From 0 to 90

Christmas Day brought good food, family fun and a few hours at the hospital waiting for my blood to be drawn and reviewed by the doctor on call. The doctor wanted me to wait at the hospital in case I needed platelets or a blood transfusion. Fortunately, I needed neither. My platelets and white blood count are very low, but not as low as they were after the initial chemo session. I just have to avoid germs and I can’t use sharp objects – like knives! Whitney, Steve and Deborah are doing all the cooking. I’m doing all the sitting.

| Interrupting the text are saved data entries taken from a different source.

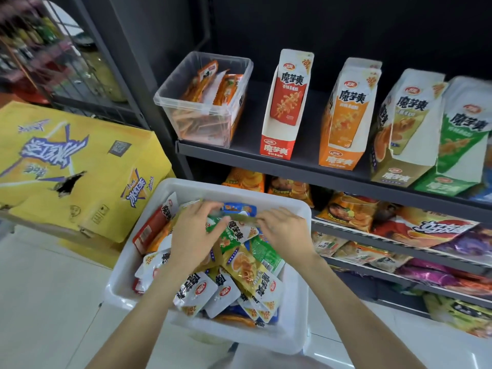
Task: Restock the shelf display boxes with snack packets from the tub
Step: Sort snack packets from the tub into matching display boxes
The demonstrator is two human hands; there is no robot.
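Note:
A white tub [290, 326] sits low in front of me, heaped with mixed snack packets in red, orange, green, yellow and blue. Both hands are inside it. My left hand [195, 233] and my right hand [283, 230] together hold a green packet [234, 230] by its two ends above the heap; the motion is blurred. On the dark shelf [239, 155] above stand a red display box [283, 107], an orange display box [346, 115], a yellow display box [404, 129] and a green display box [458, 145], each showing packets.
A clear plastic bin [205, 102] with orange packets stands at the shelf's left end. Yellow cartons [74, 169] are stacked on the floor at the left. Lower shelves [399, 251] hold larger snack bags. A wire rack [53, 57] stands at the back left.

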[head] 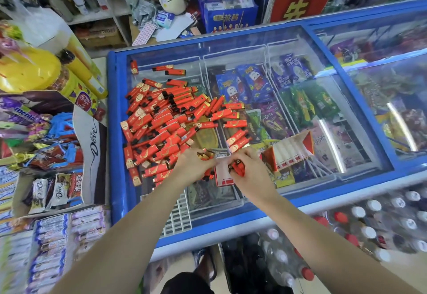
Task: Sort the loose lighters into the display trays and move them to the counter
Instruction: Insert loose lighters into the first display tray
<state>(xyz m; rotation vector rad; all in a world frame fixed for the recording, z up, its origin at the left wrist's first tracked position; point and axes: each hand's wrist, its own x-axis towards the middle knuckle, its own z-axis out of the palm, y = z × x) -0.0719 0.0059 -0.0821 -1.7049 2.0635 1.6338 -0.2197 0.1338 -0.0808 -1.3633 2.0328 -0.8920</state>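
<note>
— What can't you see by the white tray (223,173)?
— The right hand (248,168) covers most of it, so its slots stay hidden.
— And the left hand (196,166)?
— It hides some lighters (161,120) just left of the tray. Its own lighter is too blurry to tell.

Red-and-gold lighters (161,120) lay heaped flat across the left half of the freezer lid (288,46), while an open red-and-white display tray (292,152) sat tilted near its front edge.
</note>
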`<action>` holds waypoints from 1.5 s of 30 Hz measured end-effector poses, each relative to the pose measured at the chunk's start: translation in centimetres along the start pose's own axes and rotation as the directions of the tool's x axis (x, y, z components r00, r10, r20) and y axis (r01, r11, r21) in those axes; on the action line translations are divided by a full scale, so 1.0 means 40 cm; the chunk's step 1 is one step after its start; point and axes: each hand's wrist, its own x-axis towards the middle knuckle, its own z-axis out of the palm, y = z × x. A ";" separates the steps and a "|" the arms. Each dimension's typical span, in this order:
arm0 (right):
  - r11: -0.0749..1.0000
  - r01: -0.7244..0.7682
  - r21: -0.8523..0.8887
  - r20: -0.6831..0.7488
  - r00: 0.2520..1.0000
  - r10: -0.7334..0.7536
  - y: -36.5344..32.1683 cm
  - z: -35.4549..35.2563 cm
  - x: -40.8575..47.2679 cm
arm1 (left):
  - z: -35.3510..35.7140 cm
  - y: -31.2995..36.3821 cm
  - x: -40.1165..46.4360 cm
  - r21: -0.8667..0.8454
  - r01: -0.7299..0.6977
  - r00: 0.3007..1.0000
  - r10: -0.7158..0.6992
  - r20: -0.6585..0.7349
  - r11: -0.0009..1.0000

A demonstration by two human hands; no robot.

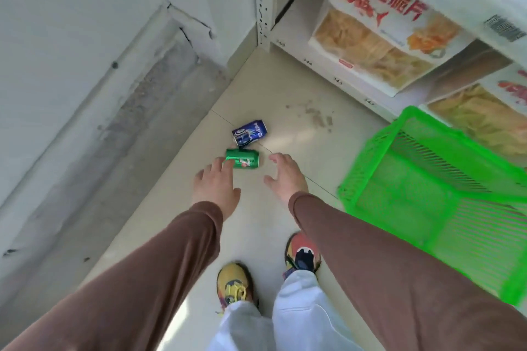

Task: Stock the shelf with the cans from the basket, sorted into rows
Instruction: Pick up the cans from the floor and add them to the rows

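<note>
While both hands reach down with spread fingers, the left hand is at the green metal can. The right hand holds nothing. A blue metal can lies beside it on the floor.

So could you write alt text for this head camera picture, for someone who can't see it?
Two open hands, left hand and right hand, reach down toward a green can and a blue can lying on their sides on the floor. A green basket sits at right, below a shelf of snack bags.

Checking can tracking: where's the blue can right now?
In the head view, the blue aluminium can lies on its side on the pale floor, just beyond the green aluminium can, left of the green plastic basket.
</note>
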 end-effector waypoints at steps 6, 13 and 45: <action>0.989 0.043 -0.138 0.034 0.999 -0.039 0.022 0.161 0.218 | 0.131 -0.075 0.141 0.010 0.000 0.999 0.001 -0.046 1.000; 0.944 0.058 -0.325 0.003 0.998 -0.060 0.045 0.287 0.313 | 0.218 -0.132 0.206 -0.024 0.011 0.999 -0.012 -0.040 1.000; 0.950 0.205 0.234 -0.700 0.714 0.018 -0.367 -1.163 -0.950 | -1.090 0.681 -0.630 0.051 -0.566 0.760 0.545 -0.353 0.823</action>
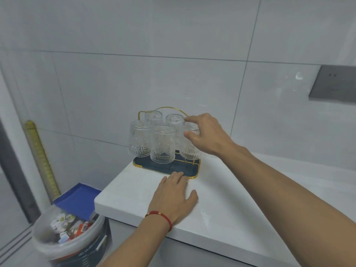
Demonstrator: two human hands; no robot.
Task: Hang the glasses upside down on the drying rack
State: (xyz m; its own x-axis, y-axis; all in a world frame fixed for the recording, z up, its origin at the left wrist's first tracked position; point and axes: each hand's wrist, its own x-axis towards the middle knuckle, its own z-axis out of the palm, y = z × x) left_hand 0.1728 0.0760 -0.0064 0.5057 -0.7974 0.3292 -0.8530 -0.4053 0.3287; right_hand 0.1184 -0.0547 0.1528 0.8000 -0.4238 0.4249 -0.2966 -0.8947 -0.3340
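Note:
A drying rack with a gold wire frame and a dark blue tray (185,170) stands at the far left end of a white counter (221,205). Several clear embossed glasses hang upside down on it, among them a front-left glass (139,139) and a front-middle glass (163,145). My right hand (206,134) wraps its fingers around the rightmost glass (190,151), which sits inverted on the rack. My left hand (176,197), with a red cord at the wrist, lies flat on the counter, fingertips touching the tray's front edge.
The counter's left edge drops off beside a white bin (71,237) full of rubbish, with a blue box (79,198) leaning on it. Grey tiled wall rises behind the rack. A grey socket plate (334,85) sits on the wall at right.

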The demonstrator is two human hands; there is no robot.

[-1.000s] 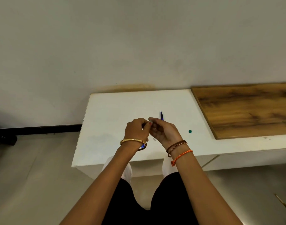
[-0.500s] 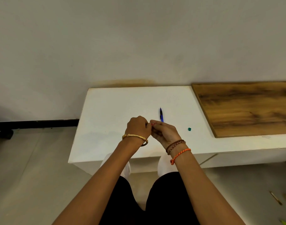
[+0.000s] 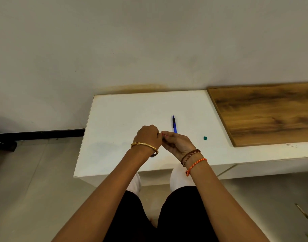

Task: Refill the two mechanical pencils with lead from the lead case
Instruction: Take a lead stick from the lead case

My 90 year old mother lives at Stratford Court, a senior living community in Boca Raton. She has dementia but was thrilled to know that she was a great-grandmother. My kids thought it very important that we bring her to the house on Christmas Day for dinner. She enjoyed her few hours out of her apartment and the delicious dinner Whitney prepared but mostly she really enjoyed her few hours holding Sophia. The photo included with this blog represents 4 generations of females in my family – my mother Helen Mowbray, 90; me, years younger than my mother; my daughter Whitney, 28; and Sophia, 0 (3 months).

Constant Reminders

So many good things are happening to make my homecoming and holiday happy.

Because I am now feeling good, I forget I am recovering from Chemotherapy and need constant medical attention. The Oncology Hematologist at the Lynn Cancer Center here in Boca are taking care of me while I’m home – constantly monitoring my blood and condition and treating me when necessary. They fax the blood test results and other info to my medical team at MD Anderson so they know how I’m doing. So, each day I spend 2-3 hours at the clinic in Boca – a constant reminder that my life has changed.

Early Christmas Present

On September 22nd I became the grandmother of little Sophia Madeleine. I held her first in late October (right before my diagnosis) and was hoping upon hope that I would get to see her again over Christmas. Last night I received a letter from Sophia (in her father's handwriting) telling me she was coming to Florida for Christmas! The Letter said. "I hope you are feeling better from being sick. I know it won't be a big Christmas this syear, but I still wanted to give you a small gift - ME!!! I'm coming with Mommy and Daddy on Wednesday. I can't wait to see you! Love, Sophia."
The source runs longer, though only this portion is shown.